One of the arguments in Brown v. Board of Education was based on a test conducted by psychologists in the 1940s known as "the doll tests." White and African-American children were shown two baby dolls that were identical in every way except one was white with yellow hair and one was brown with black hair. They were asked to identify which doll they would rather play with, which one was nice and which one was bad, which one was a nicer color, and so on. A majority of the children preferred the white dolls, with the results being most pronounced among children who attended segregated schools. The researchers concluded that "prejudice, discrimination, and segregation" had created a feeling of inferiority among African-American children and had a negative impact on their self-esteem.

The second floor of the school focuses on what it was like to attend school at Monroe Elementary in the 1950s.
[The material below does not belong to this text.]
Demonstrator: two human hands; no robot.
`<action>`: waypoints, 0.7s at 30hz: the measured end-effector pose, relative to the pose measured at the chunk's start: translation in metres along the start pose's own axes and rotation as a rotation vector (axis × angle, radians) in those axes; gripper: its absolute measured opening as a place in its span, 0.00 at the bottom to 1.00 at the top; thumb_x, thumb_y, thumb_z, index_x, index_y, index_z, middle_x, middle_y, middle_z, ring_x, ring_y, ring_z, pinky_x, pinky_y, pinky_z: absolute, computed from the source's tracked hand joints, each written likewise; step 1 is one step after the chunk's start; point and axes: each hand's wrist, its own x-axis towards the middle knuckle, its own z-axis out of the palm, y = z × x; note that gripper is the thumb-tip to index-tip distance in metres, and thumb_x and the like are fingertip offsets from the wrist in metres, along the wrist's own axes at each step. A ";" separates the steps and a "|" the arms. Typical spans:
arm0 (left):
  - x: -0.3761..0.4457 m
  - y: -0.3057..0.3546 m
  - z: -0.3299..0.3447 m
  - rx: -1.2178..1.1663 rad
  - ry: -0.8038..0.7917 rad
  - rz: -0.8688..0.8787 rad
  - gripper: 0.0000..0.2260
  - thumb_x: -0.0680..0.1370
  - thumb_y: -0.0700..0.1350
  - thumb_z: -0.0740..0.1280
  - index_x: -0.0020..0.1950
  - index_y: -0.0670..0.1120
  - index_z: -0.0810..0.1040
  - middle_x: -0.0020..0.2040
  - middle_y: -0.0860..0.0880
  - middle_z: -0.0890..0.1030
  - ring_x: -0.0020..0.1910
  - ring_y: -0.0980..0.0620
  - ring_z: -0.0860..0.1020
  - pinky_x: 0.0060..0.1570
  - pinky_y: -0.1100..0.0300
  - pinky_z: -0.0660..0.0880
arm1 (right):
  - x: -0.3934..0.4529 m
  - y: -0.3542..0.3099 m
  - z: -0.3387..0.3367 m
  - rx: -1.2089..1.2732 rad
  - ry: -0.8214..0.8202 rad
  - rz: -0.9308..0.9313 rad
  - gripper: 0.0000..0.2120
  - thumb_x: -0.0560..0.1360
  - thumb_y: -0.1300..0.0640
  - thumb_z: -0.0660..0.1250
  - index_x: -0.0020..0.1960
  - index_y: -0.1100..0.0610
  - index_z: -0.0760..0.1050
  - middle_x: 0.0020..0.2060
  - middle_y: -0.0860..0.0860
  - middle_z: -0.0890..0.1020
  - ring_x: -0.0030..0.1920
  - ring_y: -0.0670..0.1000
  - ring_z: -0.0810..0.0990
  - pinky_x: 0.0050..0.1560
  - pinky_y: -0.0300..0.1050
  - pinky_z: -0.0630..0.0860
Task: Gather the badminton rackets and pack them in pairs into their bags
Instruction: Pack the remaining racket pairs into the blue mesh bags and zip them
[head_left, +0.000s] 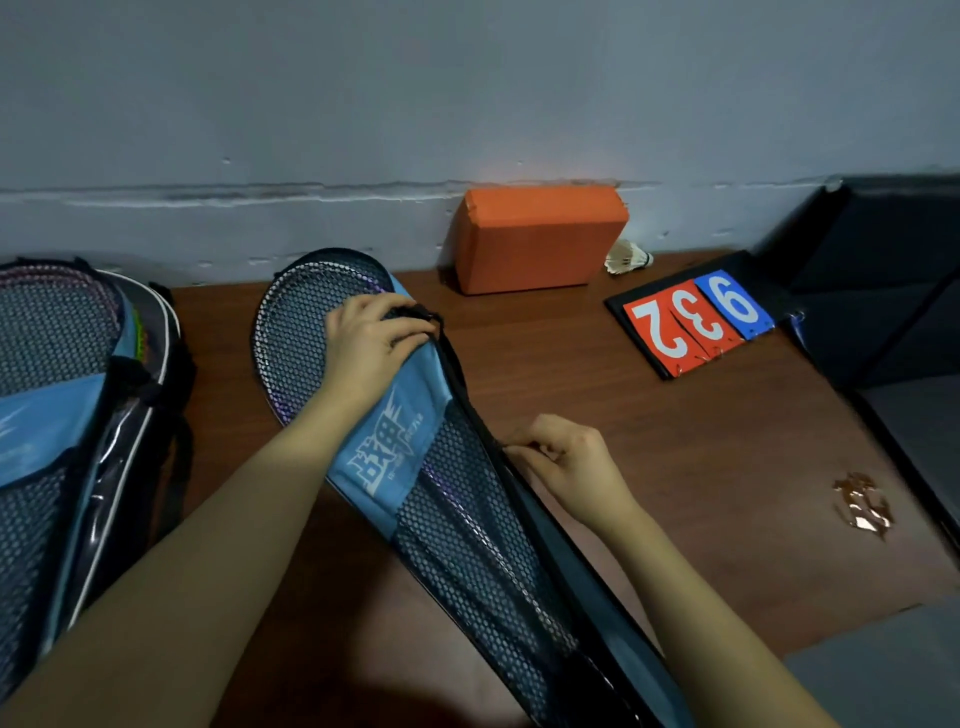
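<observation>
A blue and black mesh racket bag (395, 457) lies slantwise on the brown table (649, 415), and racket heads with purple frames (296, 332) show through its mesh. My left hand (371, 353) grips the bag's top edge near its black strap. My right hand (563, 460) pinches the zipper pull on the bag's black right edge, about midway along. A second bag (67, 415) of the same kind lies at the far left with rackets visible inside.
An orange block (537, 236) stands against the grey wall. A white shuttlecock (628, 257) lies beside it. A flip scoreboard (698, 319) showing 2, 3, 9 rests at the right, next to a dark case (883, 291). The table veneer is chipped (862, 506).
</observation>
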 end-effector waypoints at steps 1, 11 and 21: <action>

For the most part, it was similar to my own elementary school milieu:

Well, I guess this is a little different from my school:

Finally, I learned a very interesting thing at the Monroe School: the song "Black and White," which was made popular by Three Dog Night in 1972, was actually written in 1954 in response to the Supreme Court Decision in Brown v. Board of Education. It was first recorded in 1956 by Pete Seeger:
Others also recorded the song, including Sammy Davis Jr., but it was Three Dog Night who took it to the top of the pop charts:
The Three Dog Night version in the video above omits the original first verse:
Their robes were black, their heads were white.
The schoolhouse doors were closed so tight.
Nine judges all set down their names
To end the years and years of shame.

In case you don't want to listen to the whole song, here are the lyrics (leaving out the repetitions):
The ink is black, the page is white,
Together we learn to read and write.
A child is black, a child is white,
The whole world looks upon the sight--
A beautiful sight.

And now a child can understand
That this is the law of all the land--
All the land.

The world is black, the world is white,
It turns by day and then by night.
A child is black, a child is white,
Together they grow to see the light--
To see the light.

And now, at last, we plainly see
We'll have a dance of liberty.

I happened on this wonderful book, Linda Brown, You Are Not Alone: The Brown v. Board of Education Decisionas I was writing this post. It is a collection of very personal essays, memoirs, and poems by ten of America's best children's authors. Some of the entries would be appropriate for children, and others are written for adults. Each of the authors experienced and wrote about the Supreme Court decision and the society that required the decision be made in his and her own way. My favorite entries are a heart-wrenching story by Newbery Award winner Jerry Spinelli about a black friend during his childhood and an equally sad memoir by Newbery Award winner Lois Lowry about a black foster child who came to stay with her family during the summer. Also included in the collection are pieces by Eloise Greenfield, Quincy Troupe, Katherine Paterson, Joyce Carol Thomas, Machael Cart, Ishmael Reed, Jean Craighead George, and Leona Nicholas Welch.

The material was collected and edited by Joyce Carol Thomas and published in 2003 to honor the 50th anniversary of Brown. Warm and wonderful full-page color illustrations by Curtis James accompany most of the entries:


  1. I really loved the Pete Seeger words to Black and White and of course I've always loved the Three Dog Night version. This time of our country's history brings out the emotion in me. Great post.

  2. Crazy that this took place in our lifetime. Interesting (and disturbing) history.

  3. Wow - I had forgotten all about this great song that I loved when I was younger. I loved the images in the video. Thanks for resurrecting some great memories and suggesting some books that I can pass on to grand children.